Troubleshooting Endpoint Operations Remote Checks

6 minute read

The Endpoint Operations functionality that is included with vROps is a great way to do more with vROps as a monitoring solution. With Endpoint Operations you install an agent in the guest operating system (or the operating system of a physical server) that can report on all kinds of OS metrics, including service and process availability. Another feature of the Endpoint Ops agent is the ability to perform “remote checks”. These are what I think of as the more traditional type of monitoring checks such as pinging an IP address, checking for a HTTP response from a website, or a response from a TCP port. These types of checks are useful for insuring that services are available from other network locations. For example, the Endpoint Ops agent on your Windows server might be reporting that the IIS service is running and available, but that doesn’t necessarily mean that clients can access it over HTTP from across the network or from another location/site. There could be any number of scenarios that cause availability issues, making monitoring critical services and infrastructure IPs from remote locations invaluable.

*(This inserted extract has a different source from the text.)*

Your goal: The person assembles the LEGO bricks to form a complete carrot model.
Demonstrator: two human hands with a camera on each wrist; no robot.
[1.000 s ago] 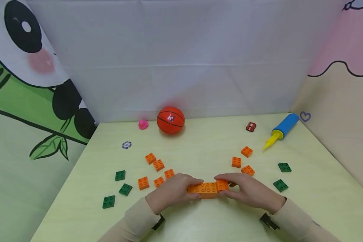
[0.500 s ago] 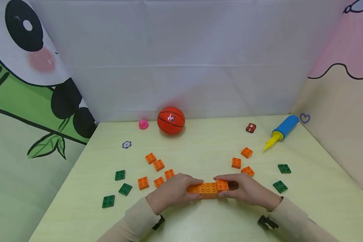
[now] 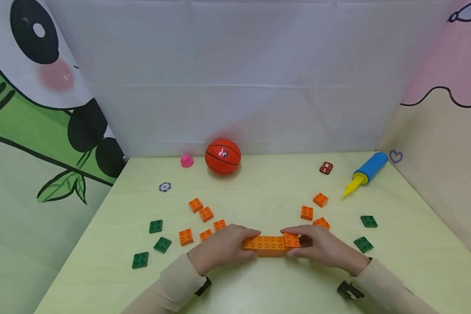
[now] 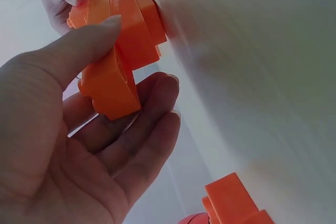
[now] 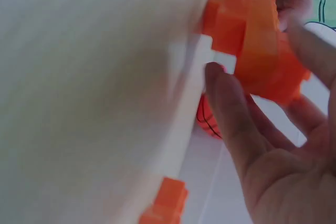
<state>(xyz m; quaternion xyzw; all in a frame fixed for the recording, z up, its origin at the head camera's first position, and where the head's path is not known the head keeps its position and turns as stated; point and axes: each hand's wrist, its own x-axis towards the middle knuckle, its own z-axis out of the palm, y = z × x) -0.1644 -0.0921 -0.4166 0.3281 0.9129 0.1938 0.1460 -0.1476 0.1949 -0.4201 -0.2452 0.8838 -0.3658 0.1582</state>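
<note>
Your left hand (image 3: 221, 245) has slid slightly left along the row of joined orange bricks (image 3: 270, 246), baring more studs than half a second ago; its thumb and fingers pinch the row's left end. West of it, the loose green bricks (image 3: 162, 245) and loose orange bricks (image 3: 186, 237) lie as they did. You have the row between your hands, over the near middle of the table (image 3: 251, 288), shifted slightly right. At its right end, the end orange brick (image 3: 291, 240) has moved along too, looking higher than its neighbours; whether it is seated, you cannot tell. Your right hand (image 3: 323, 247), also further right, grips that brick between thumb and fingers, so the work seems centred there.
</note>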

I recently setup quite a few remote checks to monitor ICMP availability and ran into an interesting problem. Before diving into the problem and some of troubleshooting that was involved I’ll briefly go over how to create a remote check in vROps. Remember that remote checks are actually performed by an Endpoint Ops agent that is not part of the vROps cluster. So it’s important to think about where the Endpoint Ops agent is in relation to your network architecture and the remote service you are checking. If you are performing a lot of remote checks you’ll probably want to have a couple of Endpoint Ops agents dedicated to performing the remote checks. In my case I deployed a couple of Photon OS 1.0 virtual appliances, installed the Endpoint Ops agent on them, and will use them solely for performing the remote checks. You could just as easily use a Windows server with an Endpoint Ops agent installed to perform the remote checks. I chose Photon for its minimal footprint and optimization for Vmware infrastructure.

Note that Photon OS 1.0 should be used. The agent is not officially supported on Photon OS 2.0 and I ran into issues after the installtion when I attempted to start it on Photon OS 2.0. It is conveniently packaged in an OVA and other formats for download here.

To create a remote check, select the object in vROps that you want to monitor remotely. This can be any object in vROps, keeping in mind that the remote check will be a child of the object selected, so you’ll probably want to select an object that represents the server or system that is being checked. When you install the Endpoint Ops agent it creates an OS object (Windows or Linux) to represent the guest or physical OS the agent is monitoring. Below I’m using the OS object, but the VM could also be used if the server doesn’t have the Endpoint Ops agent installed. On the selected object click the “Actions” menu and select “Monitor this Object Remotely”.

Remote Monitor

Enter a display name for the remote check. Select an Endpoint Ops agent that it will be “Monitored From”. This is the agent that will perform the remote check. Select the “Check Method” - either HTTP, ICMP, or TCP. Finally enter the address or website to check.

Remote Monitor

Once created, you can find all of the agents running remote checks and objects monitored remotely under the Environment tab in the “Remote Checks World”:

Remote Monitor

This is a really convenient view to keep track of the remote checks you’ve created and which agents are running them.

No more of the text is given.